Hello, I need some help with fixing my left rear turn signal that does not blink when activated. I have a fault code 804875 output has exceeded the approved number of short circuit cycles (ENCODABLE). This happened after I tried to instal some aftermarket lights the light didn’t work so I assumed they were defective so I removed them and reinstalled the factory ones and then that issue remained. I have a scan tool that can program/code the REM is there anything I should know before hitting the program button? Can I get some guidance on how to properly program it.
Thanks


----------



## F30_chito (12 mo ago)

You ever figure this out? I had similar issue changed signals on mirriors for led got error so i switched back now my rear signals , windows and trunk wont wont unless the car is off


----------



## Jhnblckwood (Jun 2, 2017)

You might have to reset the ecu. Download ista+
I’m not sure about your code scanner but I had errors in my fem before that after a certain number of fail counters it had to be reset.


----------



## Amdv7 (11 mo ago)

Jhnblckwood said:


> You might have to reset the ecu. Download ista+
> I’m not sure about your code scanner but I had errors in my fem before that after a certain number of fail counters it had to be reset.
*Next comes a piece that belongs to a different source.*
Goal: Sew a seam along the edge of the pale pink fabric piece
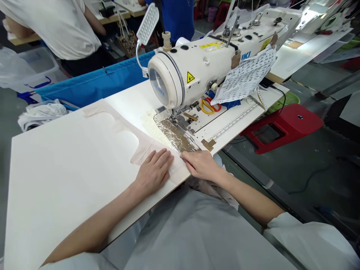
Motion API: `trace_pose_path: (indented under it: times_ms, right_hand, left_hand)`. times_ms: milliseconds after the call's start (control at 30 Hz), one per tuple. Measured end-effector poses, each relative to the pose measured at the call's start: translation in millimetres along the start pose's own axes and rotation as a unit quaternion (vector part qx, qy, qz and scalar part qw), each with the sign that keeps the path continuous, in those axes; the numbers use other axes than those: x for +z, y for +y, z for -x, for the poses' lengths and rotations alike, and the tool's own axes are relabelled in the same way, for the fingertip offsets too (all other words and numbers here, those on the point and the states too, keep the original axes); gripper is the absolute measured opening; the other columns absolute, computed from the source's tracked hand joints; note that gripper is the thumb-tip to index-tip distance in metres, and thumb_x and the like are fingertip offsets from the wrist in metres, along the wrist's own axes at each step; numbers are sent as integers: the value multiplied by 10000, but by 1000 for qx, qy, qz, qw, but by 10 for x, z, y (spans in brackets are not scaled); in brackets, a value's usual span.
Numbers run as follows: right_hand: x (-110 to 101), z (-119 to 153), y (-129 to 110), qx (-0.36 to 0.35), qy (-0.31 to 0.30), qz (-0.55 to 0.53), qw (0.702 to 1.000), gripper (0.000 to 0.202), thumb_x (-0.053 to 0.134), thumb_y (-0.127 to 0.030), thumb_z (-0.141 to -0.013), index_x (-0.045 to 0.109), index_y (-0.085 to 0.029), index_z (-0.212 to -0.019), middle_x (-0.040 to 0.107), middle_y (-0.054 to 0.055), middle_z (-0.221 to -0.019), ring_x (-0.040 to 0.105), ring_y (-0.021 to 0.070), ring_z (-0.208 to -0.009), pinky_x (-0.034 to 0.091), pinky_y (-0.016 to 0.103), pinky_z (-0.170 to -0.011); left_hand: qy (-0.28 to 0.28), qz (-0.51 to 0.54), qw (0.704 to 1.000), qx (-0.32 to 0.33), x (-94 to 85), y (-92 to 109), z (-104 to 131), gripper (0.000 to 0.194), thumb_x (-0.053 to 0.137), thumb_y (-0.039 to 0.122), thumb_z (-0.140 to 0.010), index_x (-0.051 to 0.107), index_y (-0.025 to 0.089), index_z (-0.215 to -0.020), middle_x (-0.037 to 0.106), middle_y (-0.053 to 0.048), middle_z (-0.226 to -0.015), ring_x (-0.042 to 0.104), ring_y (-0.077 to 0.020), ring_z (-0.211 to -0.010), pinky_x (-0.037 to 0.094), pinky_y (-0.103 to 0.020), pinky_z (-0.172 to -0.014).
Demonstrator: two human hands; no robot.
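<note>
Fabric (149, 148), a pale pink piece, is laid flat at the front edge of the worktop (56, 180), just short of the sewing machine (180, 75). It's pinned down by the left hand (154, 171) and right hand (200, 164), fingers flat, nothing clutched. Nothing's been fed under the needle yet, so stitching looks barely started.

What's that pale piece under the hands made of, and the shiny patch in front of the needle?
The pale piece looks like thin, matte fabric: it lies limp and slightly see-through under the left hand. The shiny patch looks like crinkled foil or glossy tape, judging by its glints; which one is unclear.
</note>
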State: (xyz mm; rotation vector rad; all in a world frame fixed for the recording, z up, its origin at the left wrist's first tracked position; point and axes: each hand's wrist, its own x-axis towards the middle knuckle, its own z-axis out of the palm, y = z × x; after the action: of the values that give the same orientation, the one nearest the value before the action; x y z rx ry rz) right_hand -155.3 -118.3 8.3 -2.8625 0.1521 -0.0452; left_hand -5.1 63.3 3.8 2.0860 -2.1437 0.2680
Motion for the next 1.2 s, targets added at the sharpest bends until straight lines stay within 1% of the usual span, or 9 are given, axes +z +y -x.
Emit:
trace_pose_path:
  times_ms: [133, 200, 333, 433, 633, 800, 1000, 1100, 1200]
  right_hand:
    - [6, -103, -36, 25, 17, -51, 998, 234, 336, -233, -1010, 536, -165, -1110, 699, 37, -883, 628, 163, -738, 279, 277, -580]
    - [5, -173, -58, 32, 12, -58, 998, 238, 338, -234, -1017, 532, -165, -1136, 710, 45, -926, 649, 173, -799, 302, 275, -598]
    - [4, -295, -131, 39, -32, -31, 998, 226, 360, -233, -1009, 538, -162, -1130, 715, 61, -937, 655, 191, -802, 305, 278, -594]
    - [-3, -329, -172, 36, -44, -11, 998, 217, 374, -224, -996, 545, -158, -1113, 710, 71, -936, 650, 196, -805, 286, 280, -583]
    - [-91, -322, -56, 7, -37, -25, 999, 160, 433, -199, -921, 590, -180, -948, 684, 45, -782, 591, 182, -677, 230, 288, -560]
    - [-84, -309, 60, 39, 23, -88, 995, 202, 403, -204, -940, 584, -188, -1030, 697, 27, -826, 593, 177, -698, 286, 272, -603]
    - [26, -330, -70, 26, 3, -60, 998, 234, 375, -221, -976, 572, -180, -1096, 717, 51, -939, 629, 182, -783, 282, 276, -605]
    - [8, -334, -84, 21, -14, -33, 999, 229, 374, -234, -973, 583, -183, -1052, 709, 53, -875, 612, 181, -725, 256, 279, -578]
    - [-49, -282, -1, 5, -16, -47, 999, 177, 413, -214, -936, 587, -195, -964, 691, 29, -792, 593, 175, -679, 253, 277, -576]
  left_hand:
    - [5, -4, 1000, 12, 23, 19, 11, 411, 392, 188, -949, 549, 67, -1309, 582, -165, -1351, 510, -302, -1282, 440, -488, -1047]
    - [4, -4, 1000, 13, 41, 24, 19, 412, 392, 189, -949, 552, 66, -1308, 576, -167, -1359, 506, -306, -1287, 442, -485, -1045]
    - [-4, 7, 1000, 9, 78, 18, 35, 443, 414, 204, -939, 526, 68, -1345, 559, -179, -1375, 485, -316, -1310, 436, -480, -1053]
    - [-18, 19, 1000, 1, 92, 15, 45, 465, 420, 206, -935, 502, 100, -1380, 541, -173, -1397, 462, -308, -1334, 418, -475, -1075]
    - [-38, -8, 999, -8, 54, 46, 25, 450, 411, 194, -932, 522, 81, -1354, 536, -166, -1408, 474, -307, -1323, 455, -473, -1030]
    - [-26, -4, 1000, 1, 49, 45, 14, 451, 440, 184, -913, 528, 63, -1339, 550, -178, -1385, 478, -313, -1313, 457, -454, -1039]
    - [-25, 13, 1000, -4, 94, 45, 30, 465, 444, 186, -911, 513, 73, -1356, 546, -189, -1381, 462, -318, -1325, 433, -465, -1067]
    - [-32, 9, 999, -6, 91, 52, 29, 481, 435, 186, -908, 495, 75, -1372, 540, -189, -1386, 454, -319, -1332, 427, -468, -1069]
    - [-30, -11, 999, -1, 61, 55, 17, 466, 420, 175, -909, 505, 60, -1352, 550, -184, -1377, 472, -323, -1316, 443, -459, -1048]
Hello, What do I have to do in ista to fix this error?
How do I reset the ecu and reset the number of cycles? 
Thanks 🙏


----------



## Jhnblckwood (Jun 2, 2017)

scan error codes with ista and see what errors pop up. If it says fem reset counter maxed out or something like that u follow with the test plan n ista will walk u thru the rest.


----------



## Gazza12344321 (9 mo ago)

Hi did that fixed your indicator av got the same thing happening to me


----------